Becky Anderson shows the more pleasant side of her upper range on Rising To The Moon; a voice that's part Marian Call and part Hope Sandoval. Anderson shines in this dark piece about not getting where you want to be and the inevitability of death/failure/loss. Shy is a repetitive and circular picture of social awkwardness; lyrical paucity and a skittish acceptance of self are at the center of this song, which works on several levels. Industrious displays the lyrical awkwardness that seems to be one of the trademarks of the band; as if thoughts come in halting and difficult leaps. You Will Die is a stark reminder of the obvious, starting with the most story of the most unlikely and most-well known case of all.

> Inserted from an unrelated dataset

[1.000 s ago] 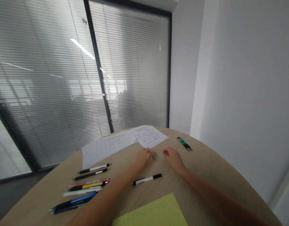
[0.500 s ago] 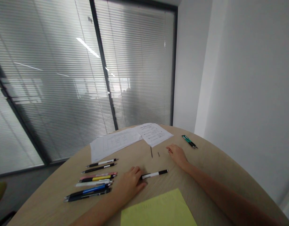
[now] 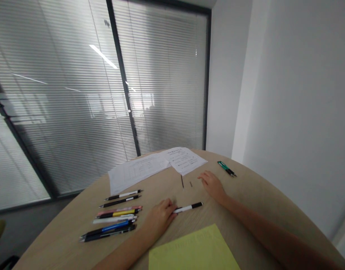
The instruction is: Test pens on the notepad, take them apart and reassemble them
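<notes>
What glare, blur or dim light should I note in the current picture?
Head view: bright streaks across the blinds; head view: slight smearing at the left hand; head view: writing on the yellow sheet too faint to read, the wall in flat, greyish light.

Printed papers [image 3: 141, 170] lie at the table's [image 3: 57, 236] far edge, a yellow sheet [image 3: 193, 251] (faintly written on, I notice) by its near side; blinds [image 3: 167, 75] hang beyond it, a pale wall [image 3: 296, 93] rightward.
</notes>
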The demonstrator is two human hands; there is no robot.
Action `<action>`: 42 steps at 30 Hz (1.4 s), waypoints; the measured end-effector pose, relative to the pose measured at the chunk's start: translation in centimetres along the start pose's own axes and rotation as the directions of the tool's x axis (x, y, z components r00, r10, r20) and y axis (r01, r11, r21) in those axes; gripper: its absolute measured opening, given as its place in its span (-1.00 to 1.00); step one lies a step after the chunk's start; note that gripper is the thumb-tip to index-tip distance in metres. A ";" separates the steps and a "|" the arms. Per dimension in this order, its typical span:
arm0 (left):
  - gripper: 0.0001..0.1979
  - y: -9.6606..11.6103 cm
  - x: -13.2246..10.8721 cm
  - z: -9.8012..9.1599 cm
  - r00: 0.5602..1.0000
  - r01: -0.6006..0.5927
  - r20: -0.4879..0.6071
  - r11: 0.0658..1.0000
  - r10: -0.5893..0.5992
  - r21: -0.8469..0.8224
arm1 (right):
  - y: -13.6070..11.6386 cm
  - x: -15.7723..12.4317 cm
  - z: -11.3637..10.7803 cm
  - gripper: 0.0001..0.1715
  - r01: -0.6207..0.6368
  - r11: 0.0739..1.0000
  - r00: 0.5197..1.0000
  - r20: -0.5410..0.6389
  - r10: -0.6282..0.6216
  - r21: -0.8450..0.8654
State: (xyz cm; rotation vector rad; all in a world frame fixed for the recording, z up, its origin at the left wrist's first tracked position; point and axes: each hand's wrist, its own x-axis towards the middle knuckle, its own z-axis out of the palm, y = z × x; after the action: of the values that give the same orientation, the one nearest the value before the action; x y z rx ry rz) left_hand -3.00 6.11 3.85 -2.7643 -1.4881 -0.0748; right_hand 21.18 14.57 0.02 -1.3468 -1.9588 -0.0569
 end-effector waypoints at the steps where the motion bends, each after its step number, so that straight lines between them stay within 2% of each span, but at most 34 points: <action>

The repetitive nature of the arrangement is the driving force of the song; given its incessant and semi-urgent quality. Another Closing Number emphasizes the dichotomy of age; how we crave more when we have less and vice versa. It's an examination of human nature in darks and lights that is perhaps the most perceptive and well-written song on the disc. F&M closes out with a hidden track, The Grey Havens, an ethereal, angelic fugue that celebrates one conception of the hereafter.

F&M takes on difficult material on a difficult album in Every Light Must Fade. I can't say I enjoyed the album, yet I somewhat liked it nonetheless. This is a listening experience that makes you uncomfortable and pushes at your buttons. It's messy and dark and buoyant in its own Cimmerian waters. Ryan and Becky Anderson have voices that are distinctive and intriguing, and when they sing together they're at their collective best. Every Light Must Fade is going to be a difficult experience for some; it's not clean and easy to listen to, but it's a robust artistic statement on mortality, done in the fumbling awkward terms in which we tend to address the subject. Are you up for a challenge?